Stored entries:

────────────────

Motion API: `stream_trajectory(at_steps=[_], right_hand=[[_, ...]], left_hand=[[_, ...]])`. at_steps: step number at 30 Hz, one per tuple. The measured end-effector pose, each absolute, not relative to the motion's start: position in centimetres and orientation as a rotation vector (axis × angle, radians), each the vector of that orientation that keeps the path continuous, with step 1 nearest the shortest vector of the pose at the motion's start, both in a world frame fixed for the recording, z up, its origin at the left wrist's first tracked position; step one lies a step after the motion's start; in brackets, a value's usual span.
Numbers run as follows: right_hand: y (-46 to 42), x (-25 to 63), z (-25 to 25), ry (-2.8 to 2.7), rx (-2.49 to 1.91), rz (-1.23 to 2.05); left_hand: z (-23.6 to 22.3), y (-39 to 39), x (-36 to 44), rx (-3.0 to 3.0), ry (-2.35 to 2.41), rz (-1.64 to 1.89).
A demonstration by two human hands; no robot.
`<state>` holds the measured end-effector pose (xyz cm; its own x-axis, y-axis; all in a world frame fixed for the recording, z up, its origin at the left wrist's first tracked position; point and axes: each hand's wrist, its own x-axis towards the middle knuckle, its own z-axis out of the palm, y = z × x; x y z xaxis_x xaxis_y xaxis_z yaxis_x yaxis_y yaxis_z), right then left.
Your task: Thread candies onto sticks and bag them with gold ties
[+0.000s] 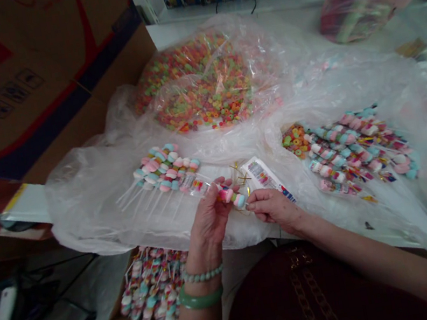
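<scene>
My left hand (209, 220) is closed round a marshmallow candy stick (231, 196) with pink, white and blue pieces, held just above the table's near edge. My right hand (271, 206) pinches the stick's other end, its fingers pressed together at the blue piece. A beaded bracelet and a green bangle sit on my left wrist. Just behind the hands lie gold twist ties (239, 176) and a small printed wrapper (261, 174). A bunch of unwrapped marshmallow sticks (164, 169) lies to the left on clear plastic.
A large clear bag of colourful ring candies (200, 83) sits at the back centre. Wrapped candy sticks (349, 151) are piled at the right. A cardboard box of finished sticks (149, 291) stands on the floor below. A big carton (20, 83) rises at the left.
</scene>
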<state>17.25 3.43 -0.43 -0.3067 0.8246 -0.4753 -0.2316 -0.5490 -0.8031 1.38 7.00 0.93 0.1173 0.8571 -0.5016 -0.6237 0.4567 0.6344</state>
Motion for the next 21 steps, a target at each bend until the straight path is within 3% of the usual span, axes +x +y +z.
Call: stream_trajectory(at_steps=[3, 8, 11, 13, 16, 19, 21], right_hand=[[3.4, 17.2, -0.3, -0.97, -1.297, 1.744], [3.2, 17.6, -0.3, -0.942, -1.308, 1.894], [3.2, 17.7, -0.7, -1.064, -1.41, 1.811], [3.1, 17.5, -0.9, -1.279, -1.518, 1.59], [3.0, 17.3, -1.0, -1.746, -1.633, 1.004], [2.7, 17.1, -1.0, -2.098, -1.6, 0.414], [2.5, 16.9, -1.0, -2.221, -1.524, 0.215]], left_hand=[[1.0, 7.4, 1.1, 0.256, 0.979, 1.212], [1.0, 7.7, 1.3, 0.223, 0.996, 1.239], [0.9, 7.6, 1.6, 0.223, 1.01, 1.234], [0.8, 7.5, 1.8, 0.25, 1.012, 1.223], [0.7, 7.4, 2.1, 0.292, 1.021, 1.227], [0.6, 7.4, 2.4, 0.322, 1.027, 1.254], [0.5, 7.4, 2.6, 0.323, 1.041, 1.27]])
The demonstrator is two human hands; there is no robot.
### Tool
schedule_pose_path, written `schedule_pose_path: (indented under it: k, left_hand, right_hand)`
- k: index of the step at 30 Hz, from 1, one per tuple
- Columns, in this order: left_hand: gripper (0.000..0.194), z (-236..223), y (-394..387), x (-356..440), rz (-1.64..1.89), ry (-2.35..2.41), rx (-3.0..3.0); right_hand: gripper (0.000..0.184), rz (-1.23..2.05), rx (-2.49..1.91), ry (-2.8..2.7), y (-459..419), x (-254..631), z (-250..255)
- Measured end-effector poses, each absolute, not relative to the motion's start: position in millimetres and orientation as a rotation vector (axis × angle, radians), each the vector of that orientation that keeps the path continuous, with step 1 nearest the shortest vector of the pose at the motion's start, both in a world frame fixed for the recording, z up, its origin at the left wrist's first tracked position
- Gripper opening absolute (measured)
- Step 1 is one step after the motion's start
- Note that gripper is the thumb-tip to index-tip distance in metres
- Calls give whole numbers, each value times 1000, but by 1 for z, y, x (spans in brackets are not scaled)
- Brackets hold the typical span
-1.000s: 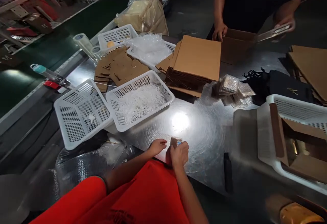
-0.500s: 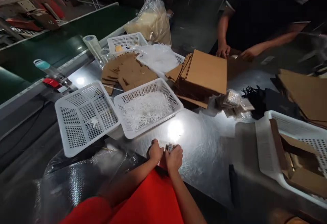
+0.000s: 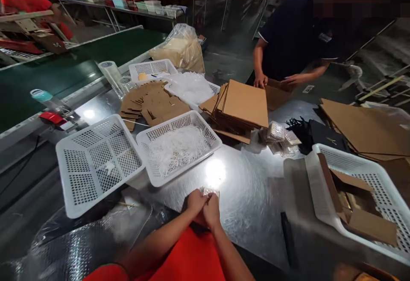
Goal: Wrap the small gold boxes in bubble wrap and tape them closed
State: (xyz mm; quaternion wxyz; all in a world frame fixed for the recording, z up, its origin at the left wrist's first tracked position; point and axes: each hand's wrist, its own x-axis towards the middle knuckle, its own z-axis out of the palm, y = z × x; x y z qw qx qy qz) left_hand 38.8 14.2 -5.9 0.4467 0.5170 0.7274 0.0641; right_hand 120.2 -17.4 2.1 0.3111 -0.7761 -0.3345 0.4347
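Close to my body, at the near edge of the metal table [image 3: 253,187], my left hand [image 3: 196,202] and my right hand [image 3: 212,212] meet. Both are closed on a small packet [image 3: 210,191] that looks wrapped in clear bubble wrap. Its far end shows past my fingertips; the rest is hidden under my hands. Just beyond them stands a white perforated basket [image 3: 152,177] filled with thin white strings [image 3: 179,146]. Several similar wrapped packets [image 3: 277,132] lie in a pile further off to the right.
A second white basket [image 3: 68,182] holds a small white scrap. Behind are flat cardboard pieces [image 3: 150,101] and stacked brown boxes [image 3: 245,101]. On the right, a white basket [image 3: 312,187] contains an opened carton [image 3: 368,225]. Across the table, a co-worker's hands [image 3: 261,80] handle cardboard.
My hands have come together over the packet, the fingers now touching; before, they were slightly apart. The camera view has tilted up and turned a little to the right.
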Motion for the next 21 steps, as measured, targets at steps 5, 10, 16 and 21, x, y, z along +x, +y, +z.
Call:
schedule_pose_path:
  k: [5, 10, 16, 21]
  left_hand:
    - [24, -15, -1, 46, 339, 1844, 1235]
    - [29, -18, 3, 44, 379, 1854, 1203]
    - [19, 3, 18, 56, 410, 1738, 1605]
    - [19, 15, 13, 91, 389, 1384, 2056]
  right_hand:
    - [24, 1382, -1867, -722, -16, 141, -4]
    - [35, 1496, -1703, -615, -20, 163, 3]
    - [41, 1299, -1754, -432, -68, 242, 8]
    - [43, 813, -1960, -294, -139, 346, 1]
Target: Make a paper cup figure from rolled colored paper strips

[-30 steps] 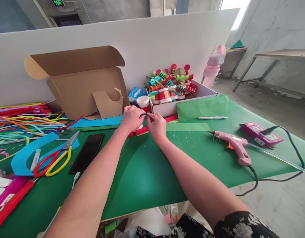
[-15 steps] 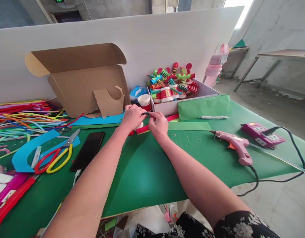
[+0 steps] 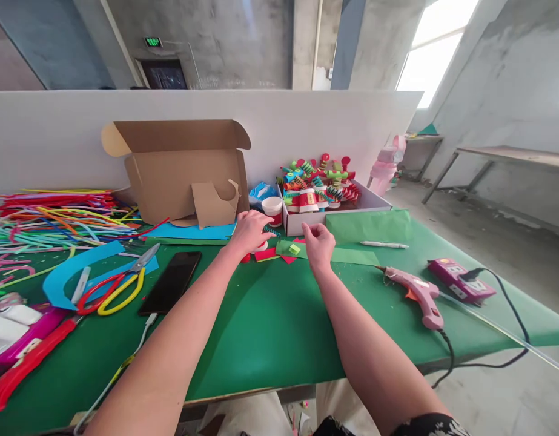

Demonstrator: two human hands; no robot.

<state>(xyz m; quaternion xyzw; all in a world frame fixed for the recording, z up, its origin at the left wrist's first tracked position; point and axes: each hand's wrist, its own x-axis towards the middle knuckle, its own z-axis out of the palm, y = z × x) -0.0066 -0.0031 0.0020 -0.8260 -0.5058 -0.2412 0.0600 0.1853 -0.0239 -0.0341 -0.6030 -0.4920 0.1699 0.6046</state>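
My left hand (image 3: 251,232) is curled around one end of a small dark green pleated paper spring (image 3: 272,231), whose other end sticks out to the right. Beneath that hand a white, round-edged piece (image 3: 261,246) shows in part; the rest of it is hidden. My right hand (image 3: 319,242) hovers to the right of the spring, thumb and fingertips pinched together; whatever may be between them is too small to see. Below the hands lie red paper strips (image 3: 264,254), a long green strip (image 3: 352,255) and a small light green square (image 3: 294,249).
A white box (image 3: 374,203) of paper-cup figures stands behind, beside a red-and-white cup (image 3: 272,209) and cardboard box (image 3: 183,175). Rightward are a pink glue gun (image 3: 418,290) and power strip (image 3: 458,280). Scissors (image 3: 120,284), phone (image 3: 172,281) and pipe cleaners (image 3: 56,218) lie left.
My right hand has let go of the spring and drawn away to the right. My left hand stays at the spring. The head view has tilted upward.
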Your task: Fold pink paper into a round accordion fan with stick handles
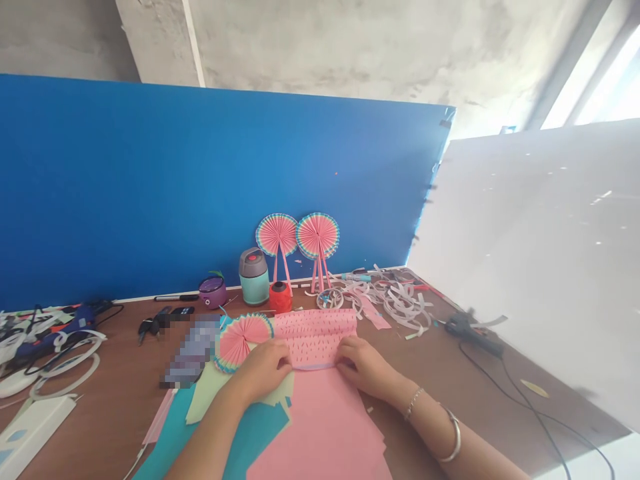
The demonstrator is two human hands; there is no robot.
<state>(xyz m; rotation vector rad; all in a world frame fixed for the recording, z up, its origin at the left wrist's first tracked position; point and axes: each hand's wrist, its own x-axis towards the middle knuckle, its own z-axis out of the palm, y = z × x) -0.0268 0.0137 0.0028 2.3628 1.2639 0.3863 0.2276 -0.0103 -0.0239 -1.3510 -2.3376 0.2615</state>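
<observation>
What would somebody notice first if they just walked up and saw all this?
Probably the two round, pleated pink fans with colourful rims, standing at the back in front of the big blue panel. Next might be the dark-speckled pink paper near the middle, with the left hand and right hand at its near corners. Another pleated fan lies just left of that paper.

"What's on the right arm (430, 421)?"
"A thin, chain-like bracelet (413, 403) near the wrist, and a smooth, thicker silvery bangle (458, 435) further up."
"And the left arm (217, 427)?"
"Bare as far as it shows, wrist and forearm alike."
</observation>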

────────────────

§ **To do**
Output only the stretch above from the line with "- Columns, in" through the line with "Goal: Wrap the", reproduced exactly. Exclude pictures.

§ **Written answer**
- Columns, in this order: left_hand: gripper (0.000..0.194), z (-236..223), y (-394..387), x (-356..440), rz (-1.64..1.89), ry (-2.35..2.41), rx (-3.0..3.0); right_hand: gripper (0.000..0.184), rz (-1.23..2.05), rx (-2.49..1.91), ry (-2.8..2.7), y (-459..419), x (-254..631), z (-250..255)
- Measured end-effector poses, each absolute, not relative to the motion's start: position in millimetres and orientation as a rotation vector (axis × angle, radians), each the vector of that orientation that keeps the path continuous, with step 1 nearest the shortest vector of the pose at the motion's start, both in a world frame fixed for the recording, z up, its origin at the left wrist's first tracked position
- Gripper opening absolute (measured)
- Step 1 is one step after the motion's start
- Note that gripper is the thumb-tip to index-tip distance in metres
- Calls give whole numbers, each value times 1000, but by 1 for z, y, x (spans in brackets are not scaled)
- Brackets hold the typical span
-1.000s: 
-0.500s: 
+0.000s: 
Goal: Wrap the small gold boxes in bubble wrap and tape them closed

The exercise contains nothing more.